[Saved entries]

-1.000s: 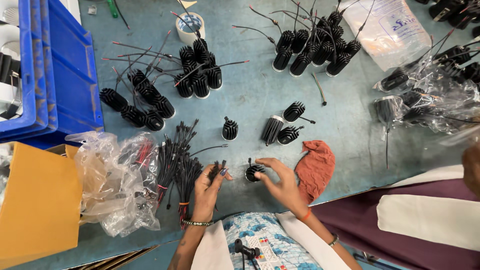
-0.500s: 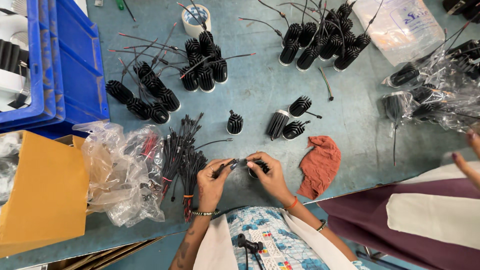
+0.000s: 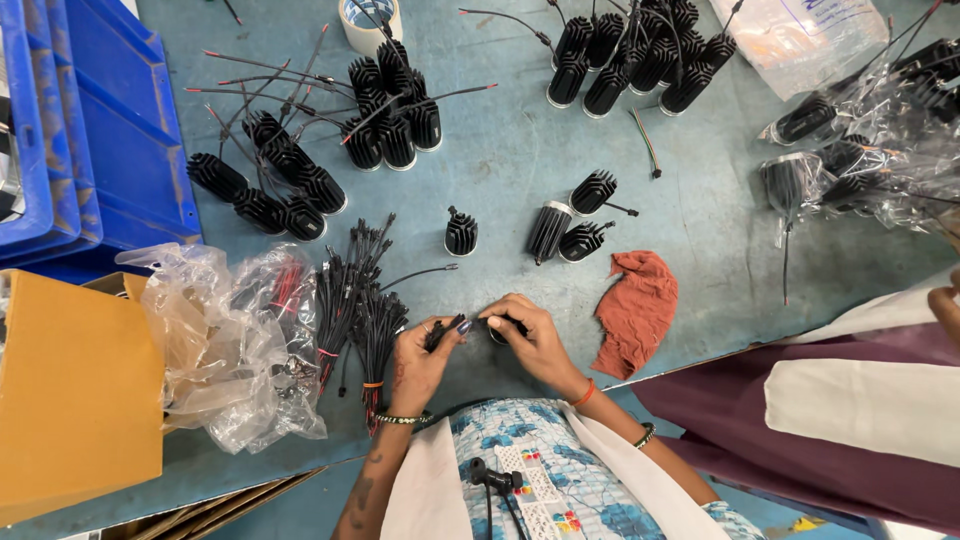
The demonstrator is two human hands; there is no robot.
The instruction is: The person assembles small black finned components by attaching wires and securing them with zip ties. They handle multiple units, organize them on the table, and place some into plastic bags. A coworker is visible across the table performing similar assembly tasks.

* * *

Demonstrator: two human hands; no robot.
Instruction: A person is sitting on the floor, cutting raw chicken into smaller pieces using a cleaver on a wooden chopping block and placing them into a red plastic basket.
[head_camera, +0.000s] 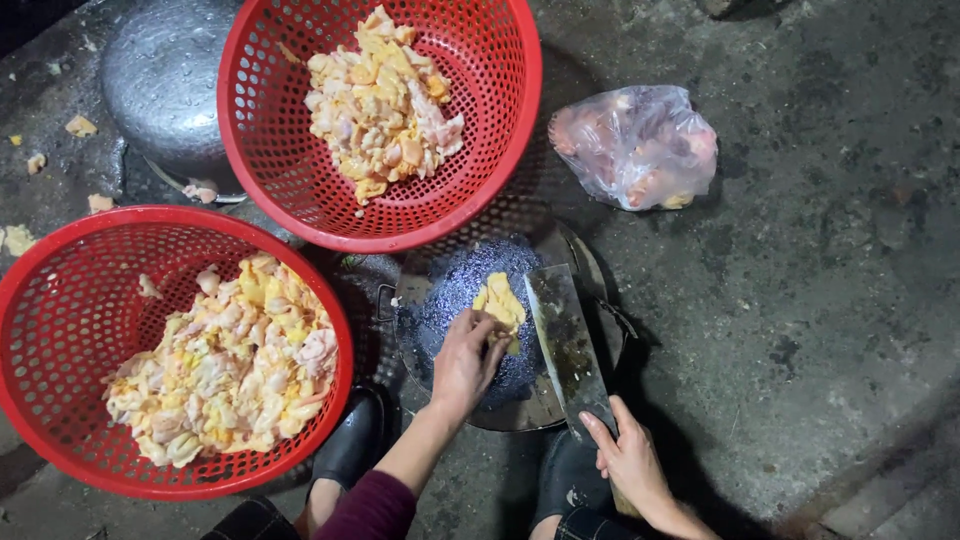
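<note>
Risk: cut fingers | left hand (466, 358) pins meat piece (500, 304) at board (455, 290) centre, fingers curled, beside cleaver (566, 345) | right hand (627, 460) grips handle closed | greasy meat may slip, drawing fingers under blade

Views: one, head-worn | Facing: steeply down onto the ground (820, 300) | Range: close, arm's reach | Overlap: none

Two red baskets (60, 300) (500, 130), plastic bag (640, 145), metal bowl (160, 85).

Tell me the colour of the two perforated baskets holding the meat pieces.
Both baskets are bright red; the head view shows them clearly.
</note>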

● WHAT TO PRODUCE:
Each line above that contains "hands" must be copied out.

● RESPONSE:
The demonstrator is two human hands; there is no robot.
Demonstrator: two human hands; no robot.

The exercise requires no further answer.